TASK MATERIAL: Begin

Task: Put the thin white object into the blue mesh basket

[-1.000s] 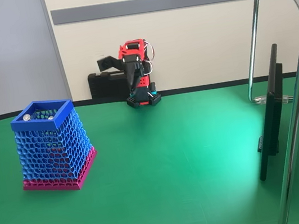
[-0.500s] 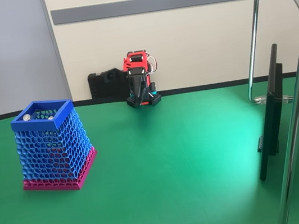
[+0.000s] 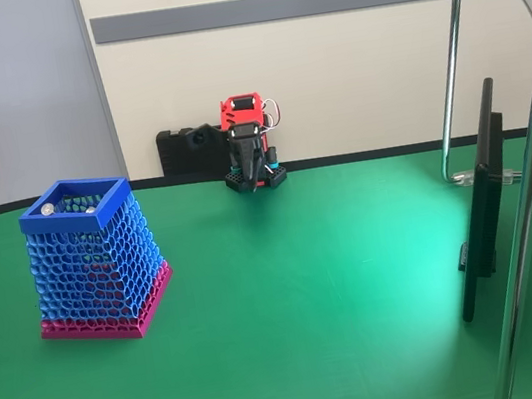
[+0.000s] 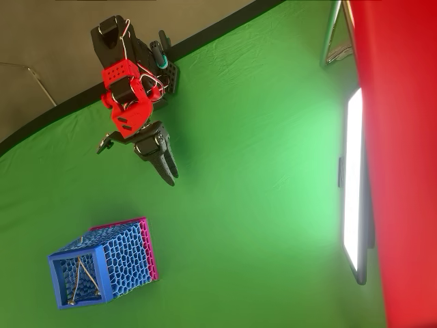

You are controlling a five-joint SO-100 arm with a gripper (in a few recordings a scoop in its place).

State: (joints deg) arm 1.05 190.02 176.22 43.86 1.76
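The arm is folding back toward its base, its gripper now clenched and empty. The thin white object is lying inside the blue mesh basket on the bench.

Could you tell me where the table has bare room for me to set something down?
The green table is bare across its middle, between the blue mesh basket on the left and the dark screen on the right in the fixed view. It is tighter at the back edge near the arm's gripper.
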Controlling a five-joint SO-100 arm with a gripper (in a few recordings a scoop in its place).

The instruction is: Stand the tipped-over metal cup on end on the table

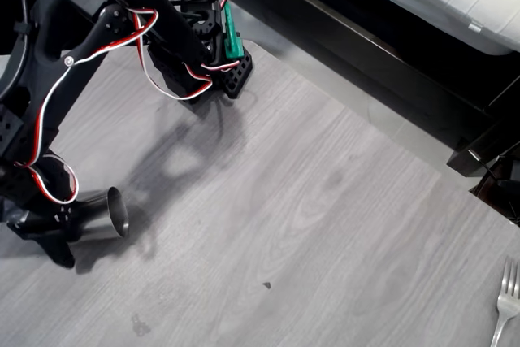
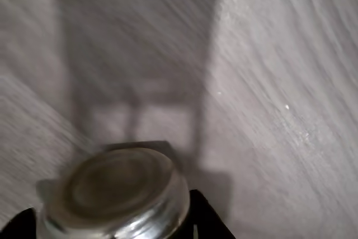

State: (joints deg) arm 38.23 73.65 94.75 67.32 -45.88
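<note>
At the left edge of the overhead view, the metal cup (image 1: 107, 215) lies on its side on the grey wood-grain counter (image 1: 325, 225), its open mouth turned toward the right and its narrower end reaching into the black claw (image 1: 50, 232). Seen from the wrist view, the cup's stepped base (image 2: 114, 191) faces the camera with the dark fingertips (image 2: 204, 219) flanking it left and right, so the claw appears to be closed narrowly on the cup, though the contact itself is blurred. My worry is the smooth, tapered steel: as the arm tips it upright, the cup could slide out of the grip or roll away, and a release made while it leans would let it topple again. As far as the mouth shows, nothing seems to be inside the cup, so no spill is likely. A silver fork (image 1: 505, 302) lies well apart at the lower right.
</note>
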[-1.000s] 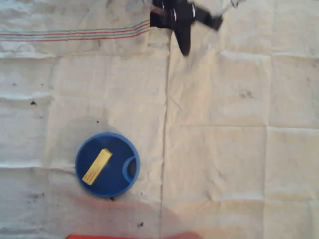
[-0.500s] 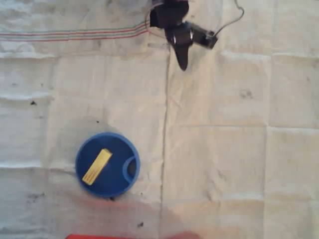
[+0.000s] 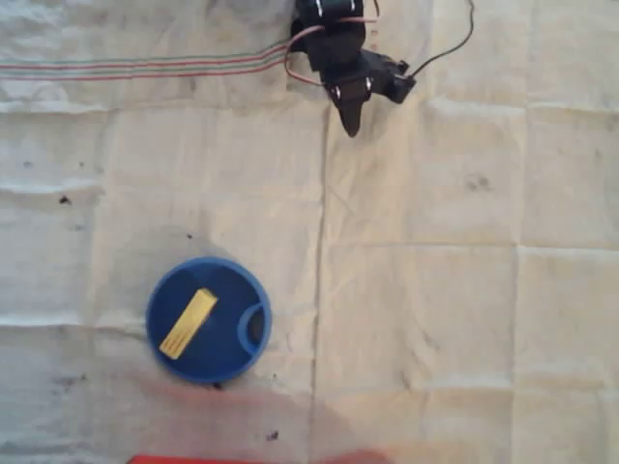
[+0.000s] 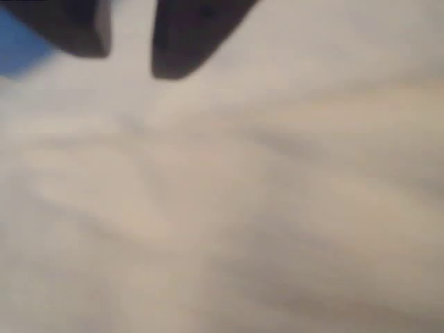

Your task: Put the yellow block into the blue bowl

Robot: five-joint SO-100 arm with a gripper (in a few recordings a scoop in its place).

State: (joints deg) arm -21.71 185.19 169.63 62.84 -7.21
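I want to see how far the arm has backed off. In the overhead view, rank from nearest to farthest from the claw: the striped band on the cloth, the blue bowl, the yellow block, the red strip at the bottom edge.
From the claw:
1. Striped band, upper left, nearest.
2. Blue bowl, lower left.
3. Yellow block, lying inside the bowl.
4. Red strip, bottom edge, farthest.

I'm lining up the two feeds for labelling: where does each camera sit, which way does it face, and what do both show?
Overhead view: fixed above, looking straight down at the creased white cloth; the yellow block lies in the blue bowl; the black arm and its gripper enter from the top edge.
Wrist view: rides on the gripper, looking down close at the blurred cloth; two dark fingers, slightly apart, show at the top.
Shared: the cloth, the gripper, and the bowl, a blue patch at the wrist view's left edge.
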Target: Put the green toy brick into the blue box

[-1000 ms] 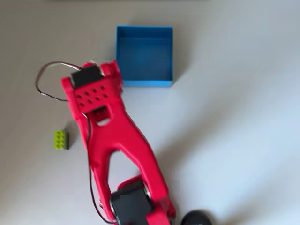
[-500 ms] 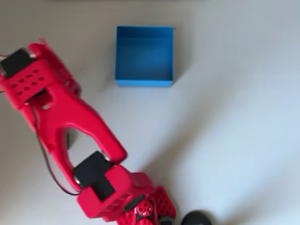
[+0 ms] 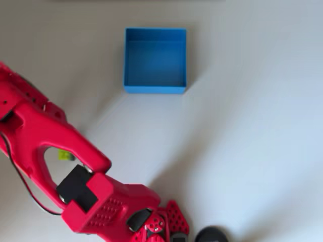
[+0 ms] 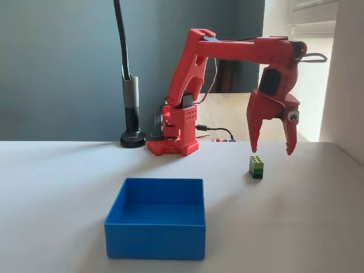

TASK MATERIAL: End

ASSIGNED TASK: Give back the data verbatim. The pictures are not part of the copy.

OUTPUT FOR THIS TASK:
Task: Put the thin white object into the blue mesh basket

[-1.000s] 
[-0.500s] 
[+0.000s] 
[+0.000s] 

You are controlling a five-joint SO-100 arm with a gripper (in a few recordings a scoop in its place).

State: (joints deg) arm 1.05 190.02 176.22 43.86 1.76
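The arm is folding back toward its base, its gripper now clenched and empty. The thin white object is lying inside the blue mesh basket on the bench.

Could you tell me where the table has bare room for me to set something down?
The green table is bare across its middle, between the blue mesh basket on the left and the dark screen on the right in the fixed view. It is tighter at the back edge near the arm's gripper.
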Controlling a five-joint SO-100 arm with a gripper (in a few recordings a scoop in its place).

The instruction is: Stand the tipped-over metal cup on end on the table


State: (joints deg) arm 38.23 73.65 94.75 67.32 -45.88
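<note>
At the left edge of the overhead view, the metal cup (image 1: 107, 215) lies on its side on the grey wood-grain counter (image 1: 325, 225), its open mouth turned toward the right and its narrower end reaching into the black claw (image 1: 50, 232). Seen from the wrist view, the cup's stepped base (image 2: 114, 191) faces the camera with the dark fingertips (image 2: 204, 219) flanking it left and right, so the claw appears to be closed narrowly on the cup, though the contact itself is blurred. My worry is the smooth, tapered steel: as the arm tips it upright, the cup could slide out of the grip or roll away, and a release made while it leans would let it topple again. As far as the mouth shows, nothing seems to be inside the cup, so no spill is likely. A silver fork (image 1: 505, 302) lies well apart at the lower right.
</note>
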[-1.000s] 
[-0.500s] 
[+0.000s] 
[+0.000s] 

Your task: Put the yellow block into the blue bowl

Robot: five-joint SO-100 arm with a gripper (in a few recordings a scoop in its place).

State: (joints deg) arm -21.71 185.19 169.63 62.84 -7.21
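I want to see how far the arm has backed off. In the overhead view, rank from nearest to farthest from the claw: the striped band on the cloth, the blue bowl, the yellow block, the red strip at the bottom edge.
From the claw:
1. Striped band, upper left, nearest.
2. Blue bowl, lower left.
3. Yellow block, lying inside the bowl.
4. Red strip, bottom edge, farthest.

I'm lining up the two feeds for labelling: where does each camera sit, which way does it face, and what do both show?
Overhead view: fixed above, looking straight down at the creased white cloth; the yellow block lies in the blue bowl; the black arm and its gripper enter from the top edge.
Wrist view: rides on the gripper, looking down close at the blurred cloth; two dark fingers, slightly apart, show at the top.
Shared: the cloth, the gripper, and the bowl, a blue patch at the wrist view's left edge.
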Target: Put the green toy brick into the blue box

[-1000 ms] 
[-500 ms] 
[+0 ms] 
[+0 ms] 

Nothing else remains for the exercise.